» **INSTRUCTIONS FOR THE TASK**: Without pictures, output exactly the lines running from the line containing "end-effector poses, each" to the end of the listing below.

» **COLLECTED MATERIAL**:
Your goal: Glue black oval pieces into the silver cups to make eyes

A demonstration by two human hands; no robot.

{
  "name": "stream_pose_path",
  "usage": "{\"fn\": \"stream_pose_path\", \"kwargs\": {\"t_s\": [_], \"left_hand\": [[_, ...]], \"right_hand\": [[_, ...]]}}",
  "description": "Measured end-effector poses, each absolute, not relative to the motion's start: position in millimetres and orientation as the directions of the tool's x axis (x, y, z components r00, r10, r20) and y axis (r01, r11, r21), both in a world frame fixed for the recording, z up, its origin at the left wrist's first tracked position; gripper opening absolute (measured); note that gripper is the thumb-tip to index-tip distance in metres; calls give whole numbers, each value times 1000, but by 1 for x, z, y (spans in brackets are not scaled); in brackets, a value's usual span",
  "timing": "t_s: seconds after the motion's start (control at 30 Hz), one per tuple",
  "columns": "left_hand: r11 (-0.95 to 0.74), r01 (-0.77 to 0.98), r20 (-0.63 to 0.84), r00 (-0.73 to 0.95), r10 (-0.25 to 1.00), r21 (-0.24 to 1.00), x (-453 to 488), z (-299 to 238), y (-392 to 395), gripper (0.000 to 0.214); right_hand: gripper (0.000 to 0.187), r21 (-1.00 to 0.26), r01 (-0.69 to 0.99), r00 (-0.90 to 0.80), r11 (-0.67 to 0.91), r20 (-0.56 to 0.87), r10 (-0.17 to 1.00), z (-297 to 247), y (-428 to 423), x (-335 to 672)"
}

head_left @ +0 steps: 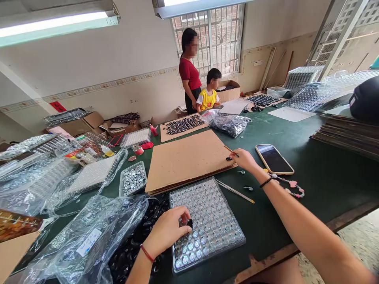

» **TASK SOLUTION**:
  "description": "Measured end-effector poses, each absolute, not relative to the motion's start: position in millimetres and orientation as the directions of the tool's x axis (x, y, z components r00, r10, r20) and y axis (r01, r11, r21), both in a world frame fixed for the recording, z up, its origin at the left wrist's first tracked position; gripper opening absolute (measured); note that gripper is the thumb-tip to index-tip distance in metres; calls give whole numbers, each value times 1000, but by 1 for x, z, y (spans in brackets are not scaled); in brackets, a value's usual span",
  "timing": "t_s: seconds after the motion's start (control at 30 Hz), one per tuple",
  "columns": "left_hand: r11 (-0.95 to 0.74), r01 (-0.77 to 0.98), r20 (-0.63 to 0.84), r00 (-0.73 to 0.95), r10 (-0.25 to 1.00), r21 (-0.24 to 1.00), x (-453 to 488), z (-299 to 238), y (-392 to 395), gripper (0.000 to 0.214); right_hand: gripper (0.000 to 0.187), r21 (-1.00 to 0.26), r01 (-0.69 to 0.99), r00 (-0.90 to 0.80), r11 (-0.67 to 0.91), r20 (-0.56 to 0.87), r10 (-0.17 to 1.00), z (-297 to 247), y (-428 to 423), x (-335 to 672)"
}

head_left @ +0 steps: 

Reply complete, and nothing else is required.